(Items from a data source)

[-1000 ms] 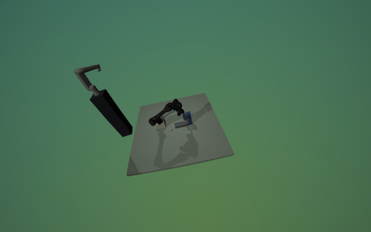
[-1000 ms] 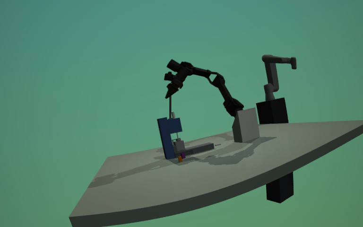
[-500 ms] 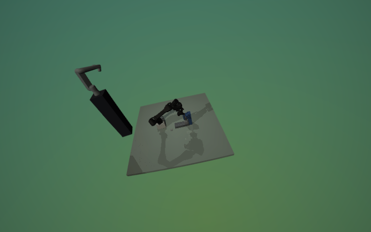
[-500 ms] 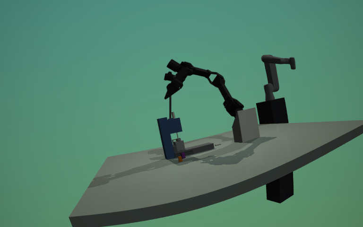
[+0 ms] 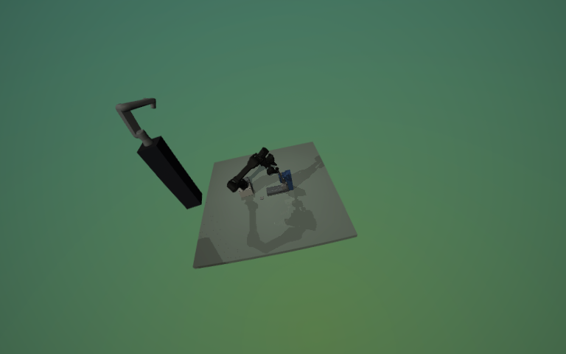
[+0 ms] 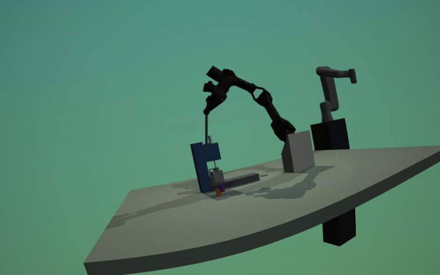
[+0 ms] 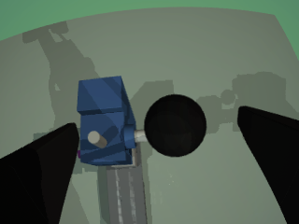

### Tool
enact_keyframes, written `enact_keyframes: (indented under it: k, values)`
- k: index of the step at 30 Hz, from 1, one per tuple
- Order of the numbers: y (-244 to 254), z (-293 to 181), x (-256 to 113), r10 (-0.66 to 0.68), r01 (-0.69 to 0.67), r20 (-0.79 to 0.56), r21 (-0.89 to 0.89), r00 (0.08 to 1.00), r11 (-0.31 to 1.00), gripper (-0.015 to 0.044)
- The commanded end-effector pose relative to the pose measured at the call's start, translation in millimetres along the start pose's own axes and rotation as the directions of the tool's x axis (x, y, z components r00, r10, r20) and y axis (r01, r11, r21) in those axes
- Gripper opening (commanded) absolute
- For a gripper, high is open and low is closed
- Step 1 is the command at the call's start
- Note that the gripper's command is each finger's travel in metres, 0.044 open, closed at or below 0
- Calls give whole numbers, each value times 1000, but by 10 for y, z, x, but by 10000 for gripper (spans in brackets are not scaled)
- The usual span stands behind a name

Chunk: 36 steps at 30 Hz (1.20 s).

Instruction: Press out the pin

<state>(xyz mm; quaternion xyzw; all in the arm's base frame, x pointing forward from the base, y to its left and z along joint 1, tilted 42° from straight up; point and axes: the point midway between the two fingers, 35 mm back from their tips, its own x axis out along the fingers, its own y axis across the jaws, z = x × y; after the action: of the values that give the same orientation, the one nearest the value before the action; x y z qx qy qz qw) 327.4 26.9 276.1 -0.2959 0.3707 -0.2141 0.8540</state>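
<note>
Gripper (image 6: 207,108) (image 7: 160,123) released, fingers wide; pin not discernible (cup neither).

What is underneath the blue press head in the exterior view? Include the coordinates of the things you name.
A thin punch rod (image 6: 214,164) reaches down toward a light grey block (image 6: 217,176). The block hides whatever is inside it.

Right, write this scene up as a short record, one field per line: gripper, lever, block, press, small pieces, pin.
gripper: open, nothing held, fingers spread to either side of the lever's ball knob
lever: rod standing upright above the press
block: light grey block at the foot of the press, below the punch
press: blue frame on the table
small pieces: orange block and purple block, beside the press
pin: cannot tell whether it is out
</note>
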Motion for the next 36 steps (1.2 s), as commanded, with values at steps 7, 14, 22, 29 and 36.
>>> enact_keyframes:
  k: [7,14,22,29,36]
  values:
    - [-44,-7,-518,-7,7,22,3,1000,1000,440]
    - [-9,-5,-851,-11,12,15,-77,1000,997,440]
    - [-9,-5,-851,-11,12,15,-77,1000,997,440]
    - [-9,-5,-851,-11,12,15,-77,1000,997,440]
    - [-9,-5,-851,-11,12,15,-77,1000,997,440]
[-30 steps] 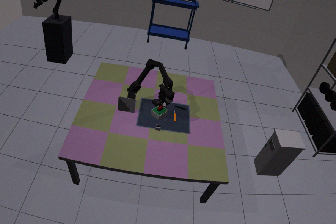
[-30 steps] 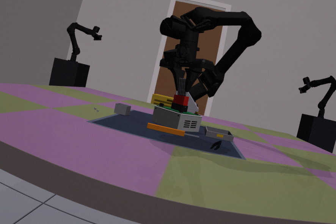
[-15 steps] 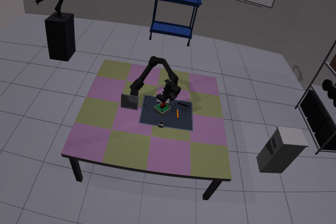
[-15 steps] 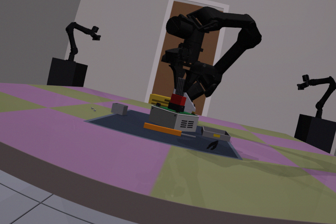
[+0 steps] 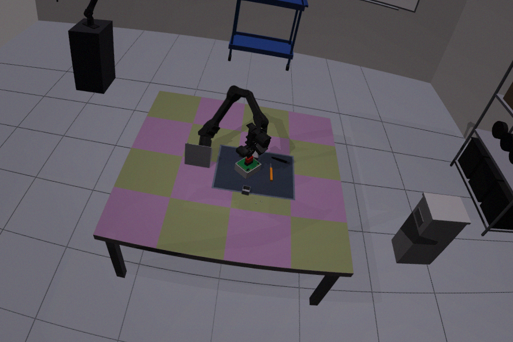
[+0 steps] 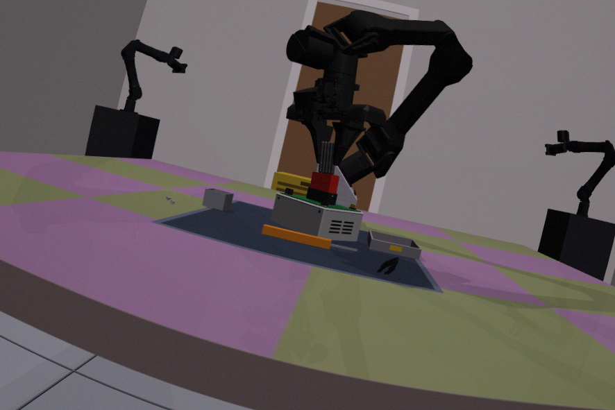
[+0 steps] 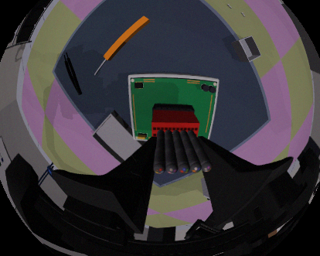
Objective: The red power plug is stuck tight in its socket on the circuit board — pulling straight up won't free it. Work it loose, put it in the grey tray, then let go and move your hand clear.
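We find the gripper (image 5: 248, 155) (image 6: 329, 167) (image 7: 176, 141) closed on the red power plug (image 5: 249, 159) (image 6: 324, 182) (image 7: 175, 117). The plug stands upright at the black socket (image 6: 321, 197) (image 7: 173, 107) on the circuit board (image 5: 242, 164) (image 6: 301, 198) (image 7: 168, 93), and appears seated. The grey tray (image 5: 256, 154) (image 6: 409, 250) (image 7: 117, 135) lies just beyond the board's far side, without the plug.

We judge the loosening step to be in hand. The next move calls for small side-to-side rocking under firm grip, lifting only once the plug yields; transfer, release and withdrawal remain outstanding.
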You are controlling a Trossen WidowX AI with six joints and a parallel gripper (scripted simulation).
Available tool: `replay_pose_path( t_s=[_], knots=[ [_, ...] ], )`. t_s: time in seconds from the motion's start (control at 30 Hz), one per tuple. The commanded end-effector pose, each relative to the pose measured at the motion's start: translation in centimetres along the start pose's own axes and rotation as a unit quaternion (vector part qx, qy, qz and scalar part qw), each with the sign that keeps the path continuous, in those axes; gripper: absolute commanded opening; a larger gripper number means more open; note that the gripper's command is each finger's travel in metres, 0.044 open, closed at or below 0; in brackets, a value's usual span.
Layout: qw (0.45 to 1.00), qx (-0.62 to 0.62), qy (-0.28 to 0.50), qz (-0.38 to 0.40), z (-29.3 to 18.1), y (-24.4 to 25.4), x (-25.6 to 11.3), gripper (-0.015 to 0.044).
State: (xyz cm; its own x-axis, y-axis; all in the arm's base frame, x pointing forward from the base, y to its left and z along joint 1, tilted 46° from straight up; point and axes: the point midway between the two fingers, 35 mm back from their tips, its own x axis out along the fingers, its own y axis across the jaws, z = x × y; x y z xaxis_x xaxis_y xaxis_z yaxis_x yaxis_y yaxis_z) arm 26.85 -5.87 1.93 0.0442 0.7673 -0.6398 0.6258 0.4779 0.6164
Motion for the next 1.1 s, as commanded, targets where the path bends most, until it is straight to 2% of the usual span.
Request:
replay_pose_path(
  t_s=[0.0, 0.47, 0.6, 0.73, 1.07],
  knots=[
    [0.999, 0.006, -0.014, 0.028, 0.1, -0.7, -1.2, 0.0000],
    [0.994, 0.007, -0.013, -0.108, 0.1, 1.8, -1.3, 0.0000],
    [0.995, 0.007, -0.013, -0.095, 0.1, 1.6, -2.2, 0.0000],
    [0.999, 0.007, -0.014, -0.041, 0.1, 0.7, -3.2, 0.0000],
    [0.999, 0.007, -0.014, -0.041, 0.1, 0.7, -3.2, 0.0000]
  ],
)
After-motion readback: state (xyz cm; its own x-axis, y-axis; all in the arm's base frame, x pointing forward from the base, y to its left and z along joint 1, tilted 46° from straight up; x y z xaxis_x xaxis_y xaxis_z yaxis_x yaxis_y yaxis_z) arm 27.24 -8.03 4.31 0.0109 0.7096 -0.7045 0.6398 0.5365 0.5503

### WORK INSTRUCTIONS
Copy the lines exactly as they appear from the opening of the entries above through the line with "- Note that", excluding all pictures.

### ANSWER FOR THIS EXERCISE
[-1000 ms] 
[-1000 ms] 
[-500 ms] 
[-500 ms] 
[+0 ms] 
[+0 ms] 
[+0 ms] 

### Tool
enact_keyframes, written `enact_keyframes: (indented under it: k, values)`
- k: index of the step at 30 Hz, from 1, one per tuple
- Order of the numbers: y (-244 to 254), z (-293 to 181), x (-256 to 113), r10 (-0.66 to 0.68), r01 (-0.69 to 0.67), r20 (-0.79 to 0.56), r21 (-0.89 to 0.89), r00 (0.08 to 1.00), r11 (-0.31 to 1.00), gripper (-0.015 to 0.044)
- The commanded end-effector pose relative to the pose measured at the call's start, translation in millimetres along the start pose's own axes and rotation as the directions of the tool's x axis (x, y, z components r00, r10, r20) and y axis (r01, r11, r21) in those axes
- Gripper opening (commanded) absolute
- For a gripper, high is open and low is closed
- Step 1 is the command at the call's start
- Note that the gripper's command is each finger's travel in metres, 0.044 open, closed at or below 0

There is nothing more to this exercise.